## Problem description
Your task is to repeat exactly the lines below between the line holding "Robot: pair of" and the line holding "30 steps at", inclusive, and only those.

## Recorded data

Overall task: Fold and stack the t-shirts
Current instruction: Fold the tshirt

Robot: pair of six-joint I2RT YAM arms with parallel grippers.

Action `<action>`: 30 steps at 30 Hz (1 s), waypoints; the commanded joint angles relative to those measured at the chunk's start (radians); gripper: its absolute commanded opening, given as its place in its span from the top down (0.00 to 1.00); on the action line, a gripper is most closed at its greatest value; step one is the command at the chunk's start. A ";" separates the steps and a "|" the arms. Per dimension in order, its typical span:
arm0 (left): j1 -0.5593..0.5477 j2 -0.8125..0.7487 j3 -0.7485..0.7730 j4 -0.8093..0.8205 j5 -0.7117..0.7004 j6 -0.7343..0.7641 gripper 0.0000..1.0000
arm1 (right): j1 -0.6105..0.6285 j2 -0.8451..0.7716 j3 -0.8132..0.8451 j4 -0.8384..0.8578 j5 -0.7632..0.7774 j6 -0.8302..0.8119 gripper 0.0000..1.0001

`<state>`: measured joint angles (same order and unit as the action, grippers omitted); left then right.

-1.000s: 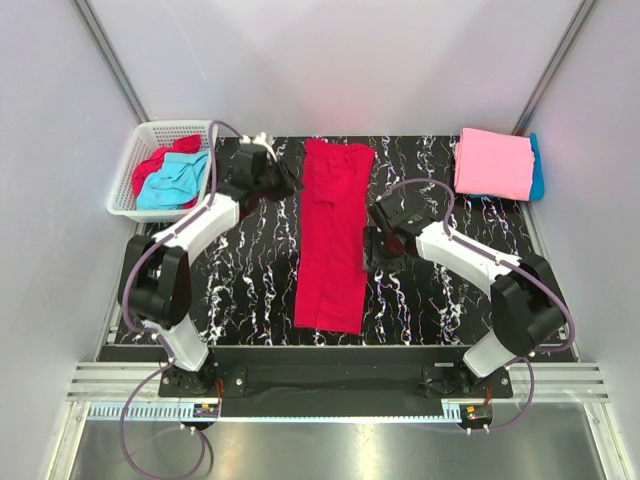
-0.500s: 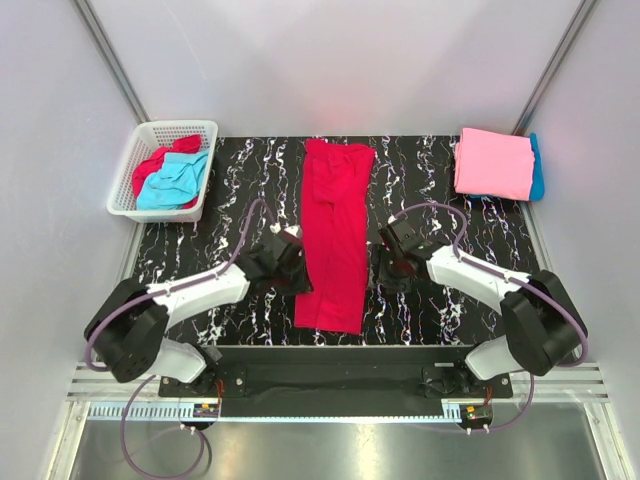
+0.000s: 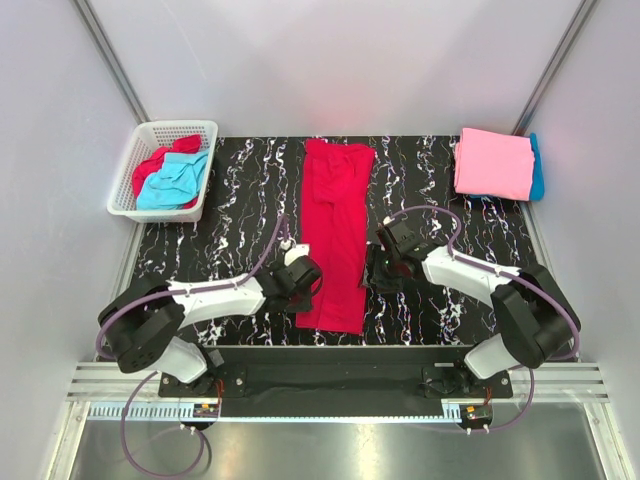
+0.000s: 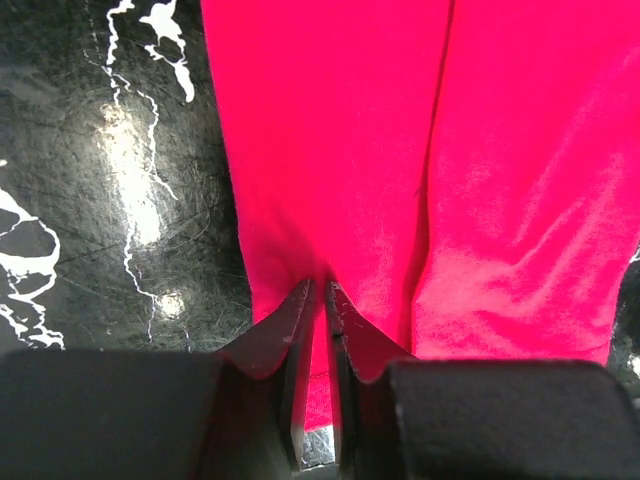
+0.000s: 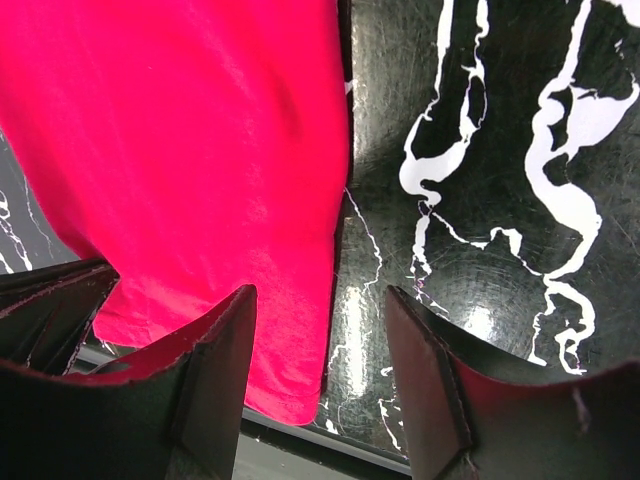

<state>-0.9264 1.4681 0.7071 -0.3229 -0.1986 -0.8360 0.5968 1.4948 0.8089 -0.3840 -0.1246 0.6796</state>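
Pinching the 7 o'clock corner of the long crimson red cloth t-shirt (image 3: 335, 200), the left hand (image 4: 318, 300) is pressed together on it; the right hand (image 5: 320, 300) stands spread at its 5 o'clock edge. Limp and light on the glossy black marbled tabletop (image 3: 230, 200), it should lift by both near corners.

the top external camera is fixed high above and behind the arm bases and faces down on the whole marbled table (image 3: 240, 190) from afar. the left wrist camera looks along the left gripper (image 4: 318, 288) from very close onto the near left corner of the crimson t-shirt (image 4: 340, 150); the right wrist camera looks along the right gripper (image 5: 320, 295), equally close, onto that shirt's near right edge. all three views share the shirt's near end and the adjoining table.
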 commanded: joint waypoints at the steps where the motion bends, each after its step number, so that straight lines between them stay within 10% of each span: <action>1: -0.041 0.047 -0.050 -0.093 -0.038 -0.037 0.85 | 0.011 -0.007 -0.011 0.036 -0.017 0.014 0.39; 18: -0.167 -0.273 -0.116 -0.262 -0.096 -0.069 0.85 | 0.012 -0.014 -0.007 0.037 0.003 0.008 0.39; 30: -0.166 -0.600 -0.141 -0.266 -0.170 -0.130 0.72 | 0.078 -0.301 -0.175 0.074 -0.056 0.040 0.29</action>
<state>-1.0901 0.8890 0.5907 -0.5900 -0.3527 -0.9138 0.6453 1.2678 0.6773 -0.3511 -0.1356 0.6903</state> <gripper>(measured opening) 0.272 0.718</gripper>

## Solution below
Robot: pair of six-joint I2RT YAM arms with parallel grippers.

Action `<action>`: 30 steps at 30 Hz (1 s), waypoints; the commanded joint angles relative to those measured at the chunk's start (radians); gripper: its absolute commanded opening, given as its place in its span from the top down (0.00 to 1.00); on the action line, a gripper is most closed at its greatest value; step one is the command at the chunk's start. A ";" separates the steps and a "|" the arms. Per dimension in order, its typical span:

The answer requires no further additions.